Dust not settling

Atrato’s arrival

Arriving with a satisfying thud, Atrato’s Velocity1000 leaves a lot of detailed questions unanswered but also poses a re-evaluation suggestion to supplier chief technology officers. Is spindle multiplication the way to go to get performance increases and reduced RAID rebuild times?

Seagate has been putting the spindle increase view about but drive array manufacturers haven’t yet responded. Perhaps Atrato is the first sign of a changeover wave to 2.5-inch technology, a drive format downsizing move.

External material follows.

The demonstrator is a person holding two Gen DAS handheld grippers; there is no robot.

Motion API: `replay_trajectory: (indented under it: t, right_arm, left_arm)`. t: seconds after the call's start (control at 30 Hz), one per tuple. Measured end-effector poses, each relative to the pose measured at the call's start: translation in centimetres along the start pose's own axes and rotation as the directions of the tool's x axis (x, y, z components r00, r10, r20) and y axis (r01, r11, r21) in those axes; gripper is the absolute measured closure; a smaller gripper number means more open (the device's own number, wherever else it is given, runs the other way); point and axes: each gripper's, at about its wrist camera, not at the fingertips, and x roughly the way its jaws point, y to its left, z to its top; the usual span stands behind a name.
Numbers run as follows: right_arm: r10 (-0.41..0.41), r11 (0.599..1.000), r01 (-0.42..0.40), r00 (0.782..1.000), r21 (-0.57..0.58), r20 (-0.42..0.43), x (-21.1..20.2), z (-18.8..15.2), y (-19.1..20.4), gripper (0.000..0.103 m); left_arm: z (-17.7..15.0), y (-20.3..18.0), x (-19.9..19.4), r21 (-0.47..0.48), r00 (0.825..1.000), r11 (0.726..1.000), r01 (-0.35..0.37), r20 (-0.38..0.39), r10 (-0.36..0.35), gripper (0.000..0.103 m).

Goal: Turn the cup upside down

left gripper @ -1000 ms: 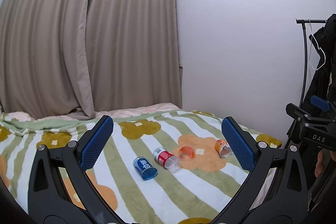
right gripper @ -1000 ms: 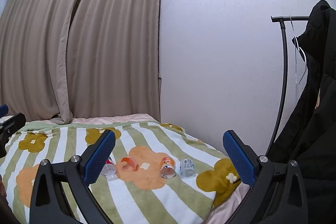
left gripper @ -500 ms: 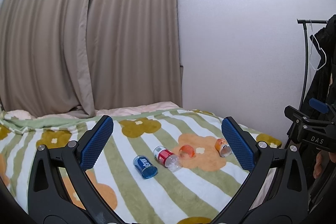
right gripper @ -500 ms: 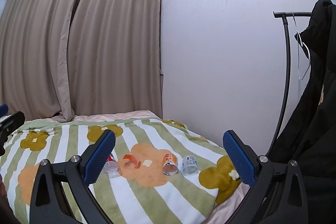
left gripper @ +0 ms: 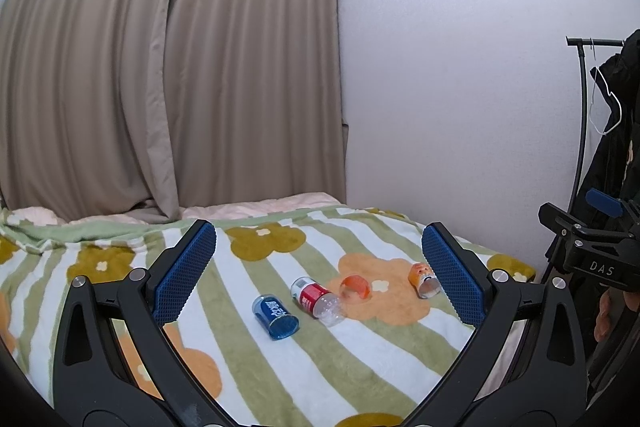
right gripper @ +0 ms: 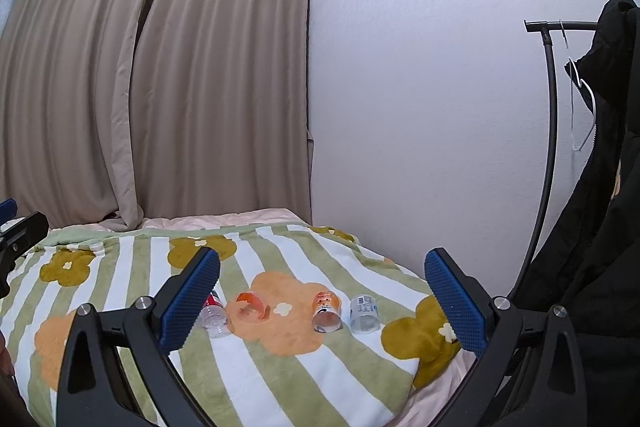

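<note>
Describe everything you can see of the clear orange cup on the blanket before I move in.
The orange cup is small, translucent and plastic-looking, with a clear orange tint. It lies tipped on its side on the blanket, over an orange flower print, open end facing roughly toward the cameras. The red-labelled bottle lies close on its left, apparently just touching or nearly so; the orange-printed cup lies apart on its right. Neither gripper touches it; both hang back with jaws wide. It looks empty.

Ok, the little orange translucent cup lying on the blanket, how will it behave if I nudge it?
The orange cup lies on its side, so it will probably roll. It looks thin and empty, likely light. The soft blanket may damp that.
</note>
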Motion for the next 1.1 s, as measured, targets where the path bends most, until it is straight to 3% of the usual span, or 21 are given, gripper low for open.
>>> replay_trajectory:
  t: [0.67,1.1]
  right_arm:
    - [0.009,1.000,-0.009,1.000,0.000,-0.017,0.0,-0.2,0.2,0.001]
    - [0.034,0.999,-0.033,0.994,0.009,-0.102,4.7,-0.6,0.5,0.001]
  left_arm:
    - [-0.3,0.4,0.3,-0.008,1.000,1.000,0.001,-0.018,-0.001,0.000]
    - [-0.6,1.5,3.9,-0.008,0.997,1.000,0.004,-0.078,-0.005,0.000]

Another question prompted by Attrato is I/O itself. Is the way to get more I/O out of a drive array enclosure to increase the number of ports or to move to a single large pipe, an InfiniBand one say? Atrato doesn’t say which it uses, or indeed whether it uses Fibre Channel or Ethernet. (It has been asked but hasn’t responded yet.)

The idea of ‘fail in place’ has been seen before; IBM’s IceCube research project at Almaden comes to mind. It would be interesting to know if any of the Atrato peple had been involved with that.

It’s possible that 2.5-inch drives could be used to increase the capacity possible per rack enclosure. Also, if Atrato does use 2.5-inch drives, then why wouldn’t a further format downsizing increase I/O even further as even more spindles could contribute?

Lots of questions with few answers. If Atrato’s products do prove popular and if other companies begin to follow suit then the 3.5-inch drive form factor’s universal use in disk arrays could be about to change.